THE DATA.
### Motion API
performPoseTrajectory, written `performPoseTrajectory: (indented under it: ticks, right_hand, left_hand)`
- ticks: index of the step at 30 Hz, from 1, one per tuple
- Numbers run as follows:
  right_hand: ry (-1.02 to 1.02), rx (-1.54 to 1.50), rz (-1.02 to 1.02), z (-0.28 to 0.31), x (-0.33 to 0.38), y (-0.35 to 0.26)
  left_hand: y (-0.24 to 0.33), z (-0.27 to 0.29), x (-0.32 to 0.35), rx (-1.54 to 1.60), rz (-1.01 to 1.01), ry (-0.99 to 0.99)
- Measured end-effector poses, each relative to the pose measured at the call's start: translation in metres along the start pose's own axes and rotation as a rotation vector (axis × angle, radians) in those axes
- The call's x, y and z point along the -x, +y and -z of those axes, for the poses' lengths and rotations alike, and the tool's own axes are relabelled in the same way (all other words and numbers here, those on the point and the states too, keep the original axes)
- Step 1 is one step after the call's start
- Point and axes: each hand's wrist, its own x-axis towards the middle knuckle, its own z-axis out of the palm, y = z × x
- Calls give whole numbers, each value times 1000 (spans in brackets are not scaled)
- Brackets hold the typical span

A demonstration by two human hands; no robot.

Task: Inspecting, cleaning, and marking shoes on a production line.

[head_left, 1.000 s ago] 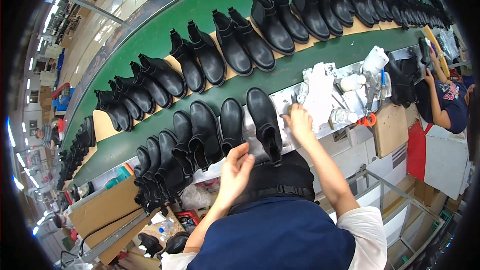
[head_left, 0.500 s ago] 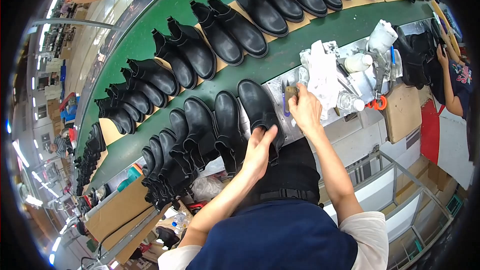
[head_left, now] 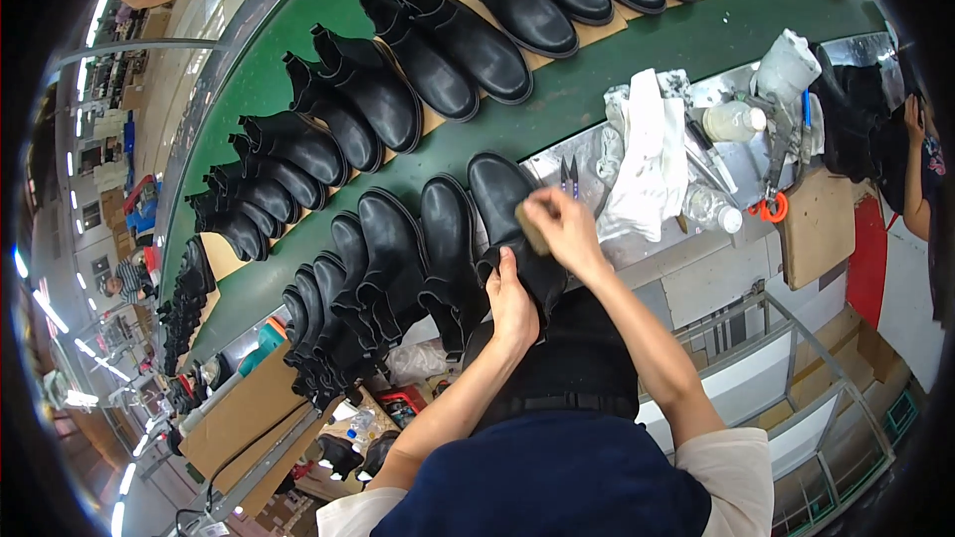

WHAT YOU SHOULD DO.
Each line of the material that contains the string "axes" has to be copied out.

ANSWER SECTION.
- Measured end-effector poses, each relative to the pose measured at the call's start: translation in metres along the start pose's own axes and rotation as a rotation vector (axis × angle, radians) in those axes
- The call's x, y and z point along the -x, +y and -z of those axes, for the poses' lengths and rotations alike, and the tool's own axes are relabelled in the same way (all other words and numbers here, those on the point and the states too, keep the original axes)
- Point and axes: each hand's wrist, its own x-axis towards the middle knuckle, its own z-axis out of the palm, y = z × x

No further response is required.